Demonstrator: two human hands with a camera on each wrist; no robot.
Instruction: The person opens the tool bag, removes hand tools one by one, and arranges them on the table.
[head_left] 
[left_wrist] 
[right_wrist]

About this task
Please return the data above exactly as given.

Your response
Demonstrator: two human hands with a camera on each wrist; no robot.
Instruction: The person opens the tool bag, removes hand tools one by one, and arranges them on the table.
[head_left] 
[left_wrist] 
[right_wrist]

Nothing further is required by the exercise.